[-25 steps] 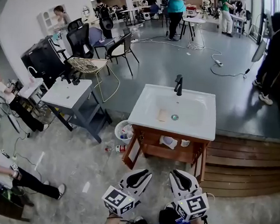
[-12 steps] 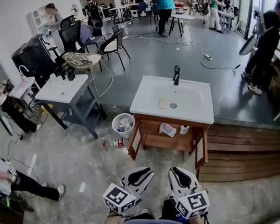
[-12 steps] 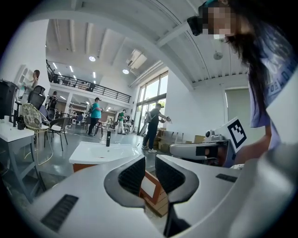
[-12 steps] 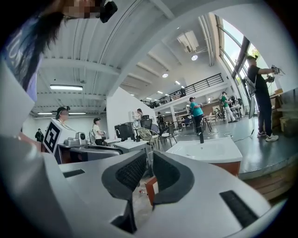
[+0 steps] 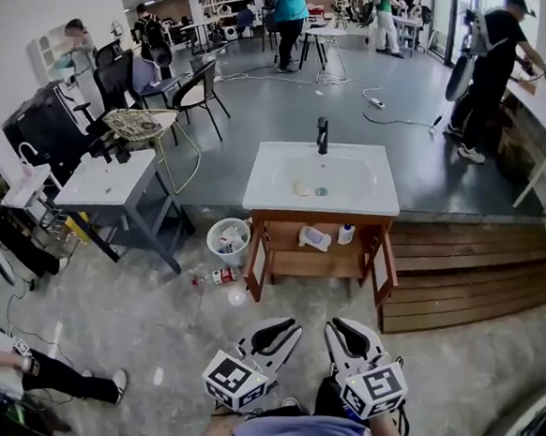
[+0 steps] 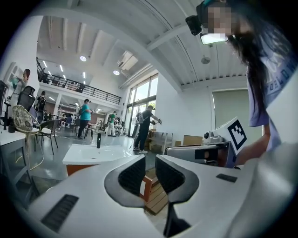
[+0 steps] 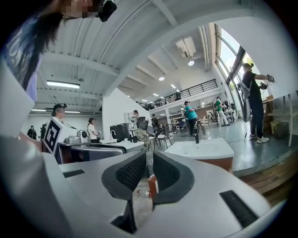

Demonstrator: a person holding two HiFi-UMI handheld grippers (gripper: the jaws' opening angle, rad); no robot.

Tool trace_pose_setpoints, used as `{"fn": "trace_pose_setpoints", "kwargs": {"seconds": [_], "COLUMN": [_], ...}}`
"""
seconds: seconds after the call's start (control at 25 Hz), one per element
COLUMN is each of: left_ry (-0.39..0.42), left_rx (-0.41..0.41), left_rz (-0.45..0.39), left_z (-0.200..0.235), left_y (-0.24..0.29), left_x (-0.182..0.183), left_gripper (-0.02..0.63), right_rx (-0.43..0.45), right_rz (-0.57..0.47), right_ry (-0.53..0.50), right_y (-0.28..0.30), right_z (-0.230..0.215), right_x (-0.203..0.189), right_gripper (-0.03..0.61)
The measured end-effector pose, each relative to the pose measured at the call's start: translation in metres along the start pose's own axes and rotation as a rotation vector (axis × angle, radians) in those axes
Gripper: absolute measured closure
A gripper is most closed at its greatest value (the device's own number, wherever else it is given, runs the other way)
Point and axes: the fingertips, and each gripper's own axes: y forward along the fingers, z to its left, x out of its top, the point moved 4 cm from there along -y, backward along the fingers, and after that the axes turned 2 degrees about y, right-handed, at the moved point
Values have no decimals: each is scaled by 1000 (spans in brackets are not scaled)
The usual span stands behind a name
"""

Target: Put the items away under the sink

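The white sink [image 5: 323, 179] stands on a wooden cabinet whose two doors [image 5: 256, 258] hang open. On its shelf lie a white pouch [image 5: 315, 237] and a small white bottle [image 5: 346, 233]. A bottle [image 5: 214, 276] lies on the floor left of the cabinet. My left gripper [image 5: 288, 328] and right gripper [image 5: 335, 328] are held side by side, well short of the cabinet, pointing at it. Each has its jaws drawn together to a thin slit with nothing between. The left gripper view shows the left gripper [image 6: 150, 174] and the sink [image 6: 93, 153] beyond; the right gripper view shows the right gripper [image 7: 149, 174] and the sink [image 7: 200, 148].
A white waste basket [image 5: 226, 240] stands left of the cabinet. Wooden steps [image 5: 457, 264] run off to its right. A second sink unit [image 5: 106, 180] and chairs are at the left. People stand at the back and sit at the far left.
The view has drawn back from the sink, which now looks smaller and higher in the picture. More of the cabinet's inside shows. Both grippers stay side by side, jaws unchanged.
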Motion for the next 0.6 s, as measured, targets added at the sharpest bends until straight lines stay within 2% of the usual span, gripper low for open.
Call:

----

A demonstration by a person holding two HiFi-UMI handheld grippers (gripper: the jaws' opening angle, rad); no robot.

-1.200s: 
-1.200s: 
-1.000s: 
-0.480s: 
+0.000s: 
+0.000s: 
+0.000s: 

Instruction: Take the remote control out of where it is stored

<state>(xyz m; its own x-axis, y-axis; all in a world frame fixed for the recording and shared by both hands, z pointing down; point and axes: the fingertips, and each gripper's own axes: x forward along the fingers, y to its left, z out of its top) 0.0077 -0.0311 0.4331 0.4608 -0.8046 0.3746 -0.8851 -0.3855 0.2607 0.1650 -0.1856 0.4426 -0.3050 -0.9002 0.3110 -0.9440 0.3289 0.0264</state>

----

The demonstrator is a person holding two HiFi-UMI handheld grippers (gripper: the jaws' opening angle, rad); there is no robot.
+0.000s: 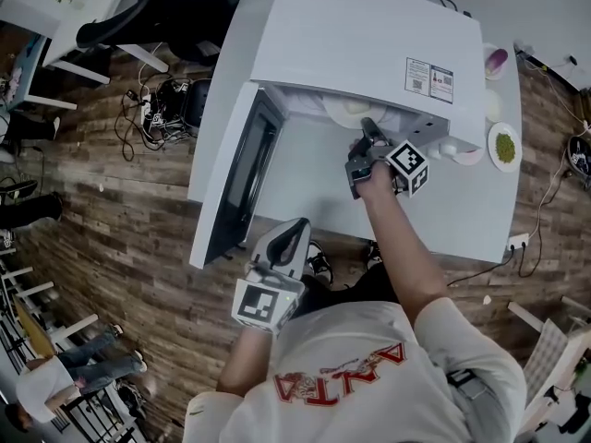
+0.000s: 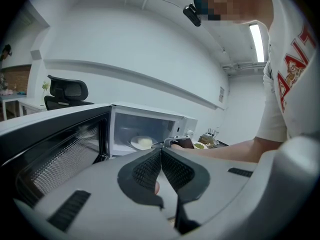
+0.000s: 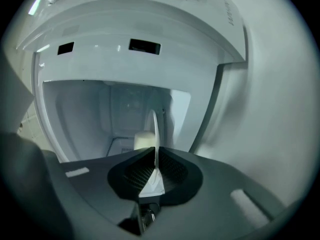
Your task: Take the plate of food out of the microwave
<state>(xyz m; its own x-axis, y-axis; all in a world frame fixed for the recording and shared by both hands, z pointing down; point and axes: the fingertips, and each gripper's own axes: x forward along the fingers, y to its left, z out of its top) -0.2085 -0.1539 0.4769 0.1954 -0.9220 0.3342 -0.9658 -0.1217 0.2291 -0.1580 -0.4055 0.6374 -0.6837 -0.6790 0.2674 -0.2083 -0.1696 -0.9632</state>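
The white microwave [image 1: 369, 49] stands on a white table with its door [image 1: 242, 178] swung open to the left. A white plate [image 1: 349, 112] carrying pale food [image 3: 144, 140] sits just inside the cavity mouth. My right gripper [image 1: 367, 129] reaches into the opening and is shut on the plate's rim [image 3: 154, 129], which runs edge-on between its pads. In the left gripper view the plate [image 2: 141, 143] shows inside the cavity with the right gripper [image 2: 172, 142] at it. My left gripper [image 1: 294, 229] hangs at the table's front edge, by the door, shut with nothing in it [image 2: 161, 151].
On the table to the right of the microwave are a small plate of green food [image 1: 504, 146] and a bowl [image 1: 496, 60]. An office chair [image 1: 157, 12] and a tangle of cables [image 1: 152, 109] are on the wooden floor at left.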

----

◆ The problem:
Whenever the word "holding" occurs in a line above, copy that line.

◆ Output of the exercise:
Demonstrator: a person holding two HiFi-UMI handheld grippers (gripper: the jaws' opening angle, rad); no robot.
A demonstration by a person holding two HiFi-UMI handheld grippers (gripper: the jaws' opening angle, rad); no robot.
The demonstrator is a person holding two HiFi-UMI handheld grippers (gripper: the jaws' opening angle, rad); there is no robot.

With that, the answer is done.